- **ASSIGNMENT**
Restate the data word for word and leave the images out.

- **SUPPLIED DATA**
----------

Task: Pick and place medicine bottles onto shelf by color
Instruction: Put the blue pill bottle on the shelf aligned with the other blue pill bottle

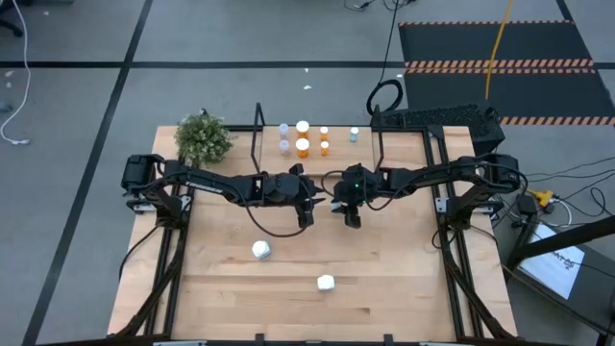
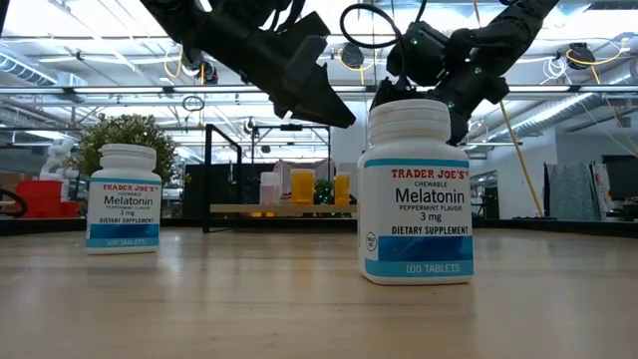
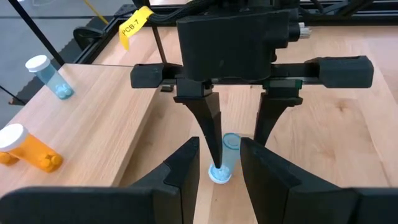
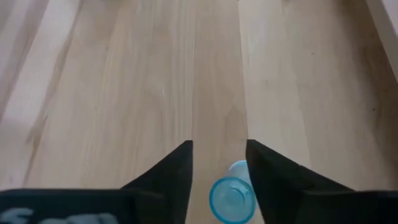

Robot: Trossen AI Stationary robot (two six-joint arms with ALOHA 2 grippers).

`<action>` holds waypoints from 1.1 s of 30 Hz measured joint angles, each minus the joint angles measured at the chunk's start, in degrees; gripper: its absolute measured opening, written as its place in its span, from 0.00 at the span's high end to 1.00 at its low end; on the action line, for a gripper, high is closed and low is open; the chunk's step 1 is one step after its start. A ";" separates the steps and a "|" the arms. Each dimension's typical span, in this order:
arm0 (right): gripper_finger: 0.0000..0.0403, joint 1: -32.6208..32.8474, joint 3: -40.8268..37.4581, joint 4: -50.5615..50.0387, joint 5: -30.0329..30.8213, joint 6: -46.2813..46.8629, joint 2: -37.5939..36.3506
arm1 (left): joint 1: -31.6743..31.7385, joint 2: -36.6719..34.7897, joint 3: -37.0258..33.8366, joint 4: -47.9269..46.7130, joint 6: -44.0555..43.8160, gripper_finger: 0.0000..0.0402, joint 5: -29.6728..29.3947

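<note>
The pale blue bottle [image 3: 224, 158] lies between the two grippers near the middle of the bench [image 1: 384, 298], just in front of the shelf [image 3: 81, 106]. Its body is clear blue plastic, cylindrical. In the left wrist view its long axis runs from the left gripper toward the right gripper, white cap nearest the left one; whether it touches the bench cannot be told.

The right gripper [image 3: 239, 140] reaches in from the right edge, fingers pointing down, and is clamped on the bottle. The left gripper [image 3: 217, 165] reaches in from the left edge, its fingers flanking the same bottle; contact cannot be told.

On the shelf stand orange bottles [image 1: 303, 146] and blue bottles [image 1: 284, 130], upright. Two white bottles [image 1: 260, 250] with labels stand upright toward the front edge of the bench. A plant [image 1: 203, 137] sits at the back left corner.
</note>
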 joint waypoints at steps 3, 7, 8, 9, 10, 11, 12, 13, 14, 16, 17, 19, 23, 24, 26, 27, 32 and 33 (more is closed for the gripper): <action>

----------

- **ANSWER TO THE EXERCISE**
Task: Pick and place medicine bottles onto shelf by color
Instruction: Put the blue pill bottle on the shelf aligned with the other blue pill bottle


Robot: Trossen AI Stationary robot (two six-joint arms with ALOHA 2 grippers).

`<action>` holds waypoints from 1.1 s of 30 Hz measured joint angles, each minus the joint angles measured at the chunk's start, in degrees; gripper: its absolute measured opening, written as its place in its span, from 0.00 at the span's high end to 1.00 at its low end; on the action line, for a gripper, high is closed and low is open; the chunk's step 1 is one step after its start. A ";" separates the steps and a "|" the arms. Each dimension's typical span, in this order:
arm0 (right): gripper_finger: 0.0000..0.0403, joint 1: -32.6208..32.8474, joint 3: -40.8268..37.4581, joint 4: -50.5615..50.0387, joint 5: -30.0329..30.8213, joint 6: -46.2813..46.8629, joint 2: -37.5939..36.3506
arm1 (left): joint 1: -31.6743..31.7385, joint 2: -36.6719..34.7897, joint 3: -37.0258..33.8366, joint 4: -47.9269..46.7130, joint 6: -44.0555..43.8160, gripper_finger: 0.0000..0.0402, joint 5: -29.6728..29.3947

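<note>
The pale blue bottle [image 3: 224, 158] lies between the two grippers near the middle of the bench [image 1: 384, 298], just in front of the shelf [image 3: 81, 106]. Its body is clear blue plastic, cylindrical. In the left wrist view its long axis runs from the left gripper toward the right gripper, white cap nearest the left one; whether it touches the bench cannot be told.

The right gripper [image 3: 239, 140] reaches in from the right edge, fingers pointing down, and is clamped on the bottle. The left gripper [image 3: 217, 165] reaches in from the left edge, its fingers flanking the same bottle; contact cannot be told.

On the shelf stand orange bottles [image 1: 303, 146] and blue bottles [image 1: 284, 130], upright. Two white bottles [image 1: 260, 250] with labels stand upright toward the front edge of the bench. A plant [image 1: 203, 137] sits at the back left corner.
</note>
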 joint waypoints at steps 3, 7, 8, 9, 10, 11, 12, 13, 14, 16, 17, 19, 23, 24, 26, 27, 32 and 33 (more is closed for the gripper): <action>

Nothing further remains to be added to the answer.